**The problem**
Gather all lines in the entries below that include the word "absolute".

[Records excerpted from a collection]
------------------------------------
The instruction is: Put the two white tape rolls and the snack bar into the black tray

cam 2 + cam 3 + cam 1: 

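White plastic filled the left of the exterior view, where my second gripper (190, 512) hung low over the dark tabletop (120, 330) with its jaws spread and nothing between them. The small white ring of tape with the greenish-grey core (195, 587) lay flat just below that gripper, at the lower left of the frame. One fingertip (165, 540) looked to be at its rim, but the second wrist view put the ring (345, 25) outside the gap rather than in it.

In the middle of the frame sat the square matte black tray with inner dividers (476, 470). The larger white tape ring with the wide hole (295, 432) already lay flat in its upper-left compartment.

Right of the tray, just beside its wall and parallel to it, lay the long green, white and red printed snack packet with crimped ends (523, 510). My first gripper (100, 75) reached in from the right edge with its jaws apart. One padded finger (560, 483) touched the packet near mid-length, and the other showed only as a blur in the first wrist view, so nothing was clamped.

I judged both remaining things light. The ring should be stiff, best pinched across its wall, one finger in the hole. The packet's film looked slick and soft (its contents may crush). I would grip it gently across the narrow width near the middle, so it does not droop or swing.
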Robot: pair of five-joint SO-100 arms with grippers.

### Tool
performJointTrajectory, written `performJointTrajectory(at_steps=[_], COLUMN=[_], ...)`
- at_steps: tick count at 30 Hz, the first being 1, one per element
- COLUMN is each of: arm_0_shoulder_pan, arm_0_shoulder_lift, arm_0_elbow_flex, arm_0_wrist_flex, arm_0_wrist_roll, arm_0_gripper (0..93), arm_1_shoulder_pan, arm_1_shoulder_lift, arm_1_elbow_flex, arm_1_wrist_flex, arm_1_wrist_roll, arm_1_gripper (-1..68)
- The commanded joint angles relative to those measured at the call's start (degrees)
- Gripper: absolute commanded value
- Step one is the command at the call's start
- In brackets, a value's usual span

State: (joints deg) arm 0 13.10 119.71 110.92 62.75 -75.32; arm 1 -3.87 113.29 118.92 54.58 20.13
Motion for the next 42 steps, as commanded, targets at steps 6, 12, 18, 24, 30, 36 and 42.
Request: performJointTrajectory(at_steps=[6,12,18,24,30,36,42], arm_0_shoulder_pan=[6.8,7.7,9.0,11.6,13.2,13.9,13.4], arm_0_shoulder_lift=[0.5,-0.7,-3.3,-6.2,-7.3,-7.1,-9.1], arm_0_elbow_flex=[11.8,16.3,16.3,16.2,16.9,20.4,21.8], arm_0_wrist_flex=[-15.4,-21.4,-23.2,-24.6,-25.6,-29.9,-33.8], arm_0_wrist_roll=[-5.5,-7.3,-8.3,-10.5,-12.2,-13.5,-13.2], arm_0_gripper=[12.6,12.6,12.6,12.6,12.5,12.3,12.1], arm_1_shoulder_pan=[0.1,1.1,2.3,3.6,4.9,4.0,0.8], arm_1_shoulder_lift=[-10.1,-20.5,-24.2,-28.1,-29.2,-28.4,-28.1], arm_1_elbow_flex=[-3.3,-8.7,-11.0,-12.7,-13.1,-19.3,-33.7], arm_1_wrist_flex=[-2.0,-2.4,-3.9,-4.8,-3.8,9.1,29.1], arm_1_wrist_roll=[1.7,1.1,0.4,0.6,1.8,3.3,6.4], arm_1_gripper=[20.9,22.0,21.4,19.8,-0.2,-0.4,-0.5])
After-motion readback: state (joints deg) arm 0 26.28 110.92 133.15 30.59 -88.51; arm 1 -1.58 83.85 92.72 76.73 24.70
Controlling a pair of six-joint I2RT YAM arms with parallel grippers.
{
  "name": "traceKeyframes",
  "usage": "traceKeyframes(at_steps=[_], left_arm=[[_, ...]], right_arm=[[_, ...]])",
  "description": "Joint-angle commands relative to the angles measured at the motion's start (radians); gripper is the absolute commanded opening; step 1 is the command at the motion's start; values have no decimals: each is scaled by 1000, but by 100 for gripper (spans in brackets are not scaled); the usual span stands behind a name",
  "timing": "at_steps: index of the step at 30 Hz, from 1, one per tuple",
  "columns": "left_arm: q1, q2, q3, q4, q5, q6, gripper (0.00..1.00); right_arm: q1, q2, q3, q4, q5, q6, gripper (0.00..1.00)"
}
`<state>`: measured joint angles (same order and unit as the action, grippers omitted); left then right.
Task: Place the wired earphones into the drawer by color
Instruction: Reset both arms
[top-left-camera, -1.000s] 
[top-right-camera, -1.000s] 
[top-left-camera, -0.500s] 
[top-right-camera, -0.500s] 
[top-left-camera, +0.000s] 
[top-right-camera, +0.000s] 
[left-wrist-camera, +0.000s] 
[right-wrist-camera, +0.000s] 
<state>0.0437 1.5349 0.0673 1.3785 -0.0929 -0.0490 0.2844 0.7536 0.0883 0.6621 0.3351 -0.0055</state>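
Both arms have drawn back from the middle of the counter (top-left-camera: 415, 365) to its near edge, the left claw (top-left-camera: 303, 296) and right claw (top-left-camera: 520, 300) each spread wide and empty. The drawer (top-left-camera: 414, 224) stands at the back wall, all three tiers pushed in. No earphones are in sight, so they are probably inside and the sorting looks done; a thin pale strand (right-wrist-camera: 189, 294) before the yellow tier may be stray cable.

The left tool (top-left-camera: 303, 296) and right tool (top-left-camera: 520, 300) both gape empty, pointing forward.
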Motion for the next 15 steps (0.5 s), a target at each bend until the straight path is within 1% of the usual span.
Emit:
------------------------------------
**The completed task**
- Gripper: absolute commanded value
  "description": "Joint-angle commands relative to the angles measured at the motion's start (radians); gripper is the absolute commanded opening; step 1 is the command at the motion's start; values have no decimals: each is scaled by 1000, but by 100 for gripper (spans in brackets are not scaled); the usual span stands behind a name",

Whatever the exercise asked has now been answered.